Abstract
It is generally known that the illumination could seriously affect the performance of face analysis algorithms. Moreover, in most practical applications, the illumination is usually uncontrolled. A number of methods have been put forward to tackle the problem of illumination variations in face images, but they always only work on facial region and need to segment faces in advance. Furthermore, many illumination processing methods only demonstrate on grayscale images and require strict alignment of face images, resulting in limited applications in the real world. In this paper, we propose a face image illumination processing method based on the Generative Adversarial Network (GAN) with dual triplet loss. Through considering the inter-domain similarity and intra-domain difference between the generated images and the real images, we put forward the dual triplet loss. At the same time, we introduce the self-similarity constraint of the images in the target illumination field. Experiments on the CMU Multi-PIE face datasets demonstrate that the proposed method preserve the facial details well when relighting. The experiment of 3D face reconstruction also verifies the effectiveness of the proposed method.
Keywords
1 Introduction
Because of the great development of biometric recognition and machine learning, face analysis technologies, such as face detection, face recognition and 3D face reconstruction, have received great attention. Nowadays, in a highly constrained environment, many classical algorithms have been able to achieve nearly perfect performance. However, in the real world, the imaging environment in most applications is uncontrolled. For example, the user’s posture or expression are not a neutral state, the illumination condition changes and so on. Compared with other interference factors, illumination has a greater impact on many face analysis algorithms. Therefore, the normalization of illumination is crucial for exploring the method of illumination invariant.
Over the years, a large number of methods on illumination invariance have been put forward. The invariant feature method is proposed to get the illumination invariant feature of images. Among them, Xie et al. [3] divided face images into large scale and small scale, and processed them separately. Recently, Wang et al. [4] proposed robust principal component analysis to eliminate the shadow produced by high-frequency features based on Xie’s work. All these methods have achieved impressive results in the removal of soft shadows, but they are not effective in dealing with problems such as hard edge shadow caused by self occlusion. At the same time, these technologies can not be extended to color space, resulting in limited application in the real world.
With the development of 3D technology and deep learning, many researchers turn to use them to solve the illumination problems. Zhao et al. [5] propose a method for minimizing illumination difference by unlighting a 3D face texture via albedo estimation using lighting maps. Hold-Geoffroy et al. [6] trained a convolutional neural network to deduce the illumination parameters and reconstruct the illumination environment map. These methods are powerful and accurate. However, they are easily limited by data collection and unavoidable highly computing cost. In addition, most of the existing methods only focus on dealing with the carefully segmented face regions, which are not robust to the whole face images.

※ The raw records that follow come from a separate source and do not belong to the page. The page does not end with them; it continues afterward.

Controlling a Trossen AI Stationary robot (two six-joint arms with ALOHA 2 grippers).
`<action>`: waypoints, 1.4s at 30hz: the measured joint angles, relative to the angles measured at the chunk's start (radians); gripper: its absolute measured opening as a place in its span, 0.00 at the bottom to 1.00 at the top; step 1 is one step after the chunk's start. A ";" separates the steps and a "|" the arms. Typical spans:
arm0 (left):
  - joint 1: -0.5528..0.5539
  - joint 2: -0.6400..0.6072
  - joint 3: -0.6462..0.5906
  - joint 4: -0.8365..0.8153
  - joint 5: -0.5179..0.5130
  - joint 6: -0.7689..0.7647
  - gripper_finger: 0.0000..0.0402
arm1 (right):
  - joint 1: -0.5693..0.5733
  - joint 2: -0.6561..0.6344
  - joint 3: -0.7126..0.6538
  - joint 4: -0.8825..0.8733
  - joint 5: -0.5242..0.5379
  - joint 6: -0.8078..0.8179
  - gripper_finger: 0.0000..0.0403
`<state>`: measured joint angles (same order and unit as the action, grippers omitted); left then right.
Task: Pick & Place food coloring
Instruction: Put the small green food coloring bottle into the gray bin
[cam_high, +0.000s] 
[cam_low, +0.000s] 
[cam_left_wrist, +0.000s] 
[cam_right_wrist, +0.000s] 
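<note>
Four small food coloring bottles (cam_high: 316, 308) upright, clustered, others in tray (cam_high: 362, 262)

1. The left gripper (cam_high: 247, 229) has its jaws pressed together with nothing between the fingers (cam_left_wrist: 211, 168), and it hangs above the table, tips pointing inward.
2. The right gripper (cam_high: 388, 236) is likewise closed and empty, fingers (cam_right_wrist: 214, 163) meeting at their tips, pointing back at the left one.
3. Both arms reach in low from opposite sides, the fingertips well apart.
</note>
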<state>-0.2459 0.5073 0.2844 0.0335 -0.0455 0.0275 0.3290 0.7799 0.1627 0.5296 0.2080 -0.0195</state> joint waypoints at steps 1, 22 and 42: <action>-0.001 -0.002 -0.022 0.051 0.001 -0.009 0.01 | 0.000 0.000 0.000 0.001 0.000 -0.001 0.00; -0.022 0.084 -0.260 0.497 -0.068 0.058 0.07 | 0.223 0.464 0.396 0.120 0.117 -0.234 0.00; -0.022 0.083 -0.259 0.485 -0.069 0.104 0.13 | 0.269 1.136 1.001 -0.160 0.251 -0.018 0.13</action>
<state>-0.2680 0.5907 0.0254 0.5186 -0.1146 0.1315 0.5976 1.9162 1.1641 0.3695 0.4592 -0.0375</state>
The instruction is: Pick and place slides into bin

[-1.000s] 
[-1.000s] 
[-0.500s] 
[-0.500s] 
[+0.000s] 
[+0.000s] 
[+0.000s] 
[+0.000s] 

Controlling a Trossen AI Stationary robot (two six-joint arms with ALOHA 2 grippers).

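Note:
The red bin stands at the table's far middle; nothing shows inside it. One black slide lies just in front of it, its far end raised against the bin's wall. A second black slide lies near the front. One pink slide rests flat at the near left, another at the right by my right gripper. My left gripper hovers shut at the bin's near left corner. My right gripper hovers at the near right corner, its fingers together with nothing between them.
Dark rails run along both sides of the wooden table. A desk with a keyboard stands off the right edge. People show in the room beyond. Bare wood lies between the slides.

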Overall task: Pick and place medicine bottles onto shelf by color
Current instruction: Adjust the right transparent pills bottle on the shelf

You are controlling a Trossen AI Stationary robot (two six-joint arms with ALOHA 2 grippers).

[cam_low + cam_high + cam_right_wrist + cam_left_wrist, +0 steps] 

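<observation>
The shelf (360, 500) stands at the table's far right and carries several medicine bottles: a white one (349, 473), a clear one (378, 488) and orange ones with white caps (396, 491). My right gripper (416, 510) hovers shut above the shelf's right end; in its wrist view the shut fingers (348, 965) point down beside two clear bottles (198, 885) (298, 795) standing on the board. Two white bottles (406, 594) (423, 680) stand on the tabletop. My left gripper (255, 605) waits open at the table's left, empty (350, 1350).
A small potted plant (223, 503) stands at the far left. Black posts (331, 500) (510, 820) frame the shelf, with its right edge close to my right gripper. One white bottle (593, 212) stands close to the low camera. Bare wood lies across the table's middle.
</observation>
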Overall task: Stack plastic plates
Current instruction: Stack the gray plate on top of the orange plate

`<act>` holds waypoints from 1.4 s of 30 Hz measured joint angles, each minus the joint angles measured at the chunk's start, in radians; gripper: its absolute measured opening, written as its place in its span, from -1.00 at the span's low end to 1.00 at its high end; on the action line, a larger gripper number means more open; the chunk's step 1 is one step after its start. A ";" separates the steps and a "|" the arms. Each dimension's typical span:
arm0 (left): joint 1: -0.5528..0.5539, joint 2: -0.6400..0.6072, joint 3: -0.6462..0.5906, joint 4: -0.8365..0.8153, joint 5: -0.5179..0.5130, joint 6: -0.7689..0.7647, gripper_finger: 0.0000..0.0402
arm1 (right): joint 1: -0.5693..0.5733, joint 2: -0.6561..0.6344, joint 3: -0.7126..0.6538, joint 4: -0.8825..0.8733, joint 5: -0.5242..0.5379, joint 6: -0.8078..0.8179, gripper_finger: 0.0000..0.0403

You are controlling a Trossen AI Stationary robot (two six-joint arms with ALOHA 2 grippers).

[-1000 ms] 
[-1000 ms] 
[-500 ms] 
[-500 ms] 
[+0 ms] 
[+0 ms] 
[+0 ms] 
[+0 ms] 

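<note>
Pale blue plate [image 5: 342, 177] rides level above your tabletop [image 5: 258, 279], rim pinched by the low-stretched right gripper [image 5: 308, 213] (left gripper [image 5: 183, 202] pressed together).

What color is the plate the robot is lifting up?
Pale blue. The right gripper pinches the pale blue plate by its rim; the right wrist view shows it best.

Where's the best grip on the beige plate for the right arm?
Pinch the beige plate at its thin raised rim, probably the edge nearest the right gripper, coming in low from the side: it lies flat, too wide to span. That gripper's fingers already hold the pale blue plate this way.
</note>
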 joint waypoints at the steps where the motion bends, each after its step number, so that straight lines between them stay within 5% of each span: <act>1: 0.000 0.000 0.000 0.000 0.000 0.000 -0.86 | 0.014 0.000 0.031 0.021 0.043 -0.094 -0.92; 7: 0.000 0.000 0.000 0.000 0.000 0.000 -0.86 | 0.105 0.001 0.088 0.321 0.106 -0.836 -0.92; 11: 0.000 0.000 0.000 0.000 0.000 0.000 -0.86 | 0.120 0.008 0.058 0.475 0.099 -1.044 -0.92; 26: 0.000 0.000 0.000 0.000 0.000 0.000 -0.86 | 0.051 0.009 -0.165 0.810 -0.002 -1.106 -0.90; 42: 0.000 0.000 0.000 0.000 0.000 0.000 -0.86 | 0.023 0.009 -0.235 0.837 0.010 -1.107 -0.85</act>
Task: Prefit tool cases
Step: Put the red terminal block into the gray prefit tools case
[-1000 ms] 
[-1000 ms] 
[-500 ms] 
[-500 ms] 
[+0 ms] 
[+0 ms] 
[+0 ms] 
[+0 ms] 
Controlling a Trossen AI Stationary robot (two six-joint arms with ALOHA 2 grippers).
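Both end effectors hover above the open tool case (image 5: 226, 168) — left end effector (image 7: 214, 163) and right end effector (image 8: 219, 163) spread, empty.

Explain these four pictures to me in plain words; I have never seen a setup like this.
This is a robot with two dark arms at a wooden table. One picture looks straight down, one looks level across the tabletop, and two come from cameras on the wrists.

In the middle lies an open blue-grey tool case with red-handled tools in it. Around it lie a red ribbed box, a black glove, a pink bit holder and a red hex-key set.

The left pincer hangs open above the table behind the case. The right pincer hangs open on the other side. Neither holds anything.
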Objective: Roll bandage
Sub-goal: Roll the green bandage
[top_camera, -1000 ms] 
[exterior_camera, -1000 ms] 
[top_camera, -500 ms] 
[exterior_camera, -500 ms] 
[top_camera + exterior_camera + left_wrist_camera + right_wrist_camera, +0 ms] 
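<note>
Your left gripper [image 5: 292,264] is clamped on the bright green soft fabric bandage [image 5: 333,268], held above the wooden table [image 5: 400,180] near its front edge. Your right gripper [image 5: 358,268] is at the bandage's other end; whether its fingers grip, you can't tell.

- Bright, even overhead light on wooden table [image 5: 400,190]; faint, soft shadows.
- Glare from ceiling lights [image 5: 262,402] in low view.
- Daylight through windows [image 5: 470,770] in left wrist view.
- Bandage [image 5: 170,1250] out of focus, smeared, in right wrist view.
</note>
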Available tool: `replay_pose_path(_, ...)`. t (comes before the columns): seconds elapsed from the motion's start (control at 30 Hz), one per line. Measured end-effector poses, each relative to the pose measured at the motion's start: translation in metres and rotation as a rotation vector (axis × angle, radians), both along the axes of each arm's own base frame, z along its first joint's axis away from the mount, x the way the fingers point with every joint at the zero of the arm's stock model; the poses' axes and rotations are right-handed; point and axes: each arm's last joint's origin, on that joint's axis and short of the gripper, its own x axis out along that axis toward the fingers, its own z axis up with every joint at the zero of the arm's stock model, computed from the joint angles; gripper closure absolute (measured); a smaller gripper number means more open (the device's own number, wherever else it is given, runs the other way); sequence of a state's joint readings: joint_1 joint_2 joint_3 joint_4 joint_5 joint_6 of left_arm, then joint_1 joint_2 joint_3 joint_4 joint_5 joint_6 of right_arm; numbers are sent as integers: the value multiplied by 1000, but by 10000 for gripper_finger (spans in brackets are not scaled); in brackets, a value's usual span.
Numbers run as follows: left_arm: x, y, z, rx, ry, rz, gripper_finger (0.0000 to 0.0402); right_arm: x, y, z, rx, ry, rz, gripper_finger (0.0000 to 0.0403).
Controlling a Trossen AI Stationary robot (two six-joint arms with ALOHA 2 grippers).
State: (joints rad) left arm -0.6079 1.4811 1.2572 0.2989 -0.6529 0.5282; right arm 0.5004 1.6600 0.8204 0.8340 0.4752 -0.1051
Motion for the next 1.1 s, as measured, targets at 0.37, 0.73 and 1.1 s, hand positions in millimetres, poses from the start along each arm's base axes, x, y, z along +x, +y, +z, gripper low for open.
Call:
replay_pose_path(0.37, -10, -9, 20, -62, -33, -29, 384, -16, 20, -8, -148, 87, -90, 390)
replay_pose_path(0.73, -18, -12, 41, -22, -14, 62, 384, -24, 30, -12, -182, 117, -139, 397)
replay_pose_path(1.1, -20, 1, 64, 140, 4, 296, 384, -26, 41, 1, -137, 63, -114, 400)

Inspired by the successful application of the Generative Adversarial Network in transfer learning [8] and domain adaptation [9], we propose to reformulate the face image illumination processing problem as a style translation task with a Generative Adversarial Network (GAN) in [10]. By using the circle reversible iterative scheme and via the multi-scale adversarial learning, we build the mapping from any complex illumination field to a target illumination field and its inverse mapping to effectively achieve the normalization of illumination without affecting any other non-illumination features of the image. In this paper, by analyzing the distance relationship between the generated image and the real image, an improved illumination processing method based on the dual triplet loss is proposed in order to better retain the details of the image and improve the quality of the generated image.
Overall, our contributions are as follows:
-
We propose an improved illumination processing method based on Generative Adversarial Nets with dual triplet loss.
-
We put forward the dual triplet loss through considering the inter-domain similarity and intra-domain difference between the generated images and the real images.
-
We introduce the self-similarity constraint of the images in the target illumination field and add two image similarity indexes, SSIM and PSNR, to supplement the measure of similarity.
-
We demonstrate that the proposed method can outperforms the state-of-the-arts realistic visualization results on non-strictly aligned color face images and eliminate the ill effects caused by illumination.
2 The Proposed Approach
2.1 Overall Network Framework
The overall network framework of our generative adversarial nets is shown in Fig. 1. The same as [10], our network consists of one generator and a pair of multi-scale discriminators with the same network structure but different classification constraint. We train G to translate an input image x under any lighting conditions into an expected lighting image \(\tilde{x}^\prime \) conditioned on the target illumination label \(c^\prime \), \(G(x,c^\prime ) \rightarrow \tilde{x}^\prime \). And then reconstruct \(\tilde{x}^\prime \) to the input image conditioned on the original illumination label c using the same G, \(G(\tilde{x}^\prime ,c) \rightarrow \tilde{x}\). The discriminator D1 distinguishes between the synthesized output images \(\tilde{x}^\prime \) and the real ones x, and classify the illumination category \(\tilde{c}^\prime \). The classification loss of real images used to optimize D1, and the fake images’ used to optimize G. Similar but different, D2 distinguishes between \(\tilde{x}^\prime \) and a randomly selected picture \(y^\prime \) of maybe anybody’s under target illumination condition and recognizes the identity \(\tilde{l}^\prime \) to optimize G and D2.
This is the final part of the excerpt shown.